Which U.S. presidents were known avid golfers and how many rounds did they play while in office?
Executive summary
Several U.S. presidents were avid golfers: Dwight D. Eisenhower is reported to have played “more than 800 rounds” during his two terms [1], Woodrow Wilson “over 1,000 rounds” in eight years [2], Barack Obama played 333 rounds across two terms [3], and Donald Trump’s first term is estimated at about 261 rounds with additional play early in his second term (about 72 rounds through October 2025) [3]. Sources agree that many other presidents — including John F. Kennedy, George H.W. Bush, Bill Clinton and George W. Bush — were regular players, though exact in-office round counts vary or are not provided in current reporting [4] [5] [6].
1. Presidential pastime or institutional habit? The big numbers
Historical tallies single out a handful of presidents as unusually frequent golfers: Woodrow Wilson reportedly logged over 1,000 rounds while president [2], Dwight D. Eisenhower more than 800 across two terms [1], and Barack Obama 333 rounds during his two terms [3]. These figures come from retrospective accounts and compilations rather than contemporaneous, centralized scorecards; they establish a pattern of some chiefs of state using golf not just as recreation but as a sustained habit during their presidencies [2] [1] [3].

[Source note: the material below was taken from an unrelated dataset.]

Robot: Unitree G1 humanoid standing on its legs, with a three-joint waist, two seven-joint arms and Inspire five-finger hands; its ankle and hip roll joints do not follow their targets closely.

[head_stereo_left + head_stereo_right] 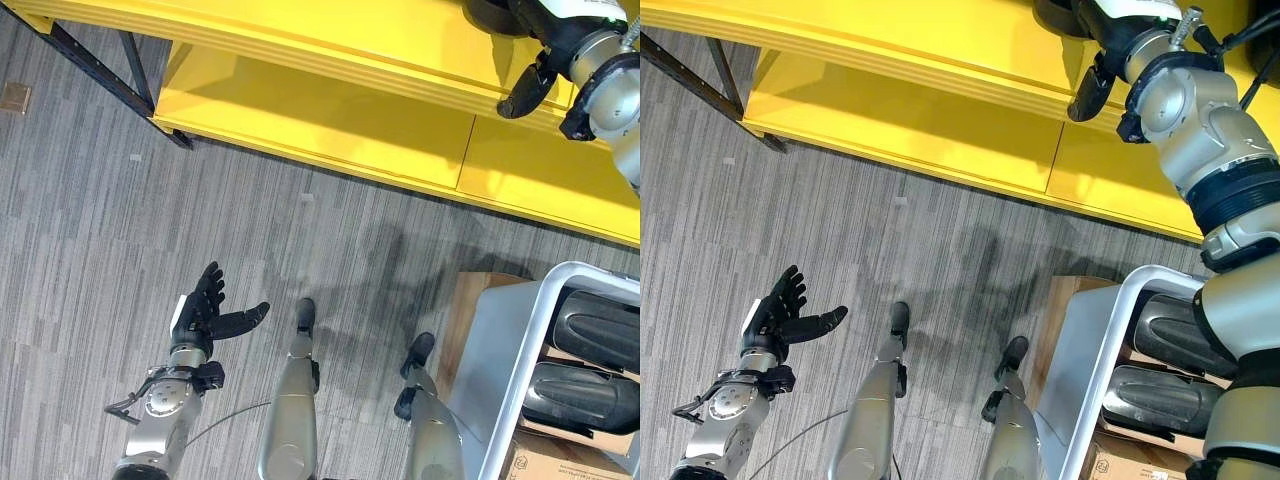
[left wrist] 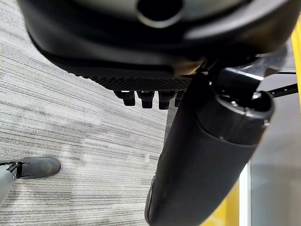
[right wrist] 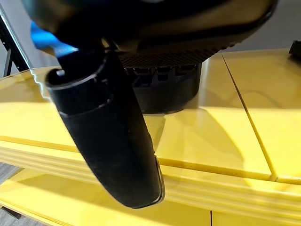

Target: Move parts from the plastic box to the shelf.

2. Modern-era counts: Trump and Obama compared
Contemporary tracking efforts and encyclopedia entries place Barack Obama at 333 rounds for his two-term presidency [3] and estimate Donald Trump’s first term at about 261 rounds, with roughly 72 additional rounds recorded during the early months of his second term through October 2025 [3]. Independent trackers, fan sites and outlets also kept running tallies of Trump’s outings and taxpayer costs, which corroborate that his golf frequency exceeded many modern predecessors [7] [8] [9].
3. Skill, handicap and reputation: Who was the best golfer?
Sources emphasize different metrics: handicap reports and contemporaneous anecdotes place John F. Kennedy and George H.W. Bush among the more skilled presidents [4] [5]. Some lists rank Donald Trump and Joe Biden with notably low reported handicaps — Trump’s often-cited low handicap (reported as low as 2.8 in one compilation) and Biden’s peak around 6.7 — but those numbers come from secondary rankings and feature pieces rather than official competitive records [2] [6]. These portrayals serve both to praise presidential athleticism and to create media-friendly comparisons.
4. Diplomacy and networking on the fairway
Reporting repeatedly notes that presidents used golf for more than exercise: it functioned as a venue for diplomacy, networking and informal meetings. Trump, as a lifelong golf owner-operator, frequently hosted political and business figures at his courses; similarly, other presidents used rounds to build relationships away from the White House [10] [11]. Journalistic accounts underline that playing together established informal rapport — a nonpartisan explanation for why presidents play at all [11] [4].
5. Limits of the record: why round counts diverge
Counts differ because there is no single official log of “rounds played” by a president and because press access, transparency and presidential schedules vary by administration. Some estimates rely on calendars, press reports and hobbyist tracking websites; others are drawn from biographies and later recollections [10] [8] [3]. The result: large round totals attributed to Wilson and Eisenhower stem from historical biographies and retrospective lists, while modern tallies for Obama and Trump depend on contemporaneous tracking that can capture repeats and short outings more reliably [2] [1] [3].
6. Conflicting emphases and possible agendas in coverage
Different outlets emphasize different angles: nostalgia and admiration for “presidential golfers” appear in club- or golf-focused sites, while watchdog trackers and fact‑checkers stress frequency and taxpayer cost [11] [8] [9]. Some pieces implicitly promote golf’s social cachet or a particular president’s prowess [6] [5]. Readers should treat enthusiastic handicap rankings and promotionally framed lists as having potential promotional or partisan tilt; hard numbers about rounds are more credible when sourced to contemporaneous schedules or dedicated trackers [10] [8].
7. Bottom line and what’s not in the reporting
Available sources name several presidents as “avid” golfers (Wilson, Eisenhower, Obama, Trump) and provide the largest specific round totals for Wilson (over 1,000), Eisenhower (more than 800), Obama , and estimated Trump totals (about 261 in first term plus ~72 in early second term) [2] [1] [3]. Exact round counts for many presidents — and a single authoritative database of presidential golf rounds — are not provided in the current reporting; those details are not found in current sources (not found in current reporting).